Crate vectorlite

Expand description

§VectorLite

A tiny, in-process Rust vector store with built-in embeddings for sub-millisecond semantic search.

VectorLite is a high-performance, in-memory vector database optimized for AI agent and edge workloads.
It co-locates model inference (via Candle) with a low-latency vector index, making it ideal for session-scoped, single-instance, or privacy-sensitive environments.

§Why VectorLite?

Feature	Description
Sub-millisecond search	In-memory HNSW or flat search tuned for real-time agent loops.
Built-in embeddings	Runs all-MiniLM-L6-v2 locally using Candle, or any other model of your choice.
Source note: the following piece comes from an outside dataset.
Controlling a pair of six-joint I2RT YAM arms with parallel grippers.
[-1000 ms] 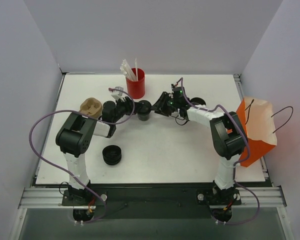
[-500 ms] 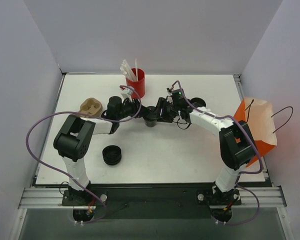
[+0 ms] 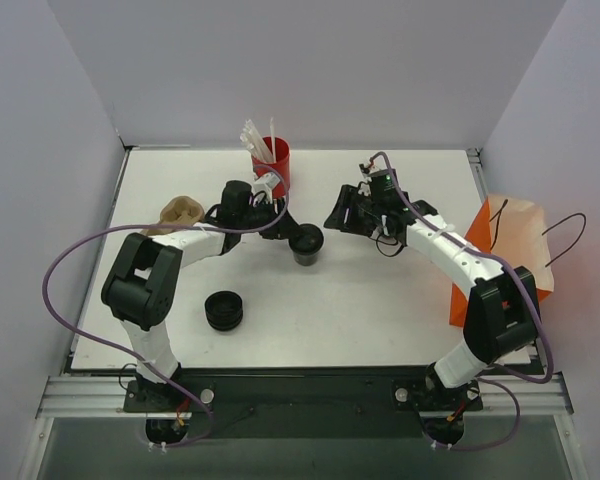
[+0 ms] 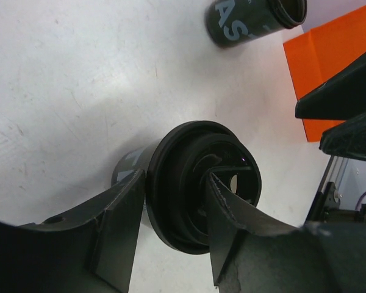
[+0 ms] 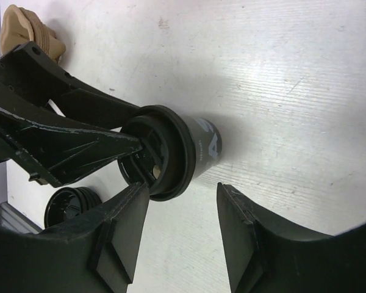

No external API calls.
Single-binary simplicity	No dependencies, no servers to orchestrate. Start instantly via CLI or Docker.
Session-scoped collections	Perfect for ephemeral agent sessions or sidecars
Thread-safe concurrency	RwLock-based access and atomic ID generation for multi-threaded workloads.
Instant persistence	Save or restore collections snapshots in one call.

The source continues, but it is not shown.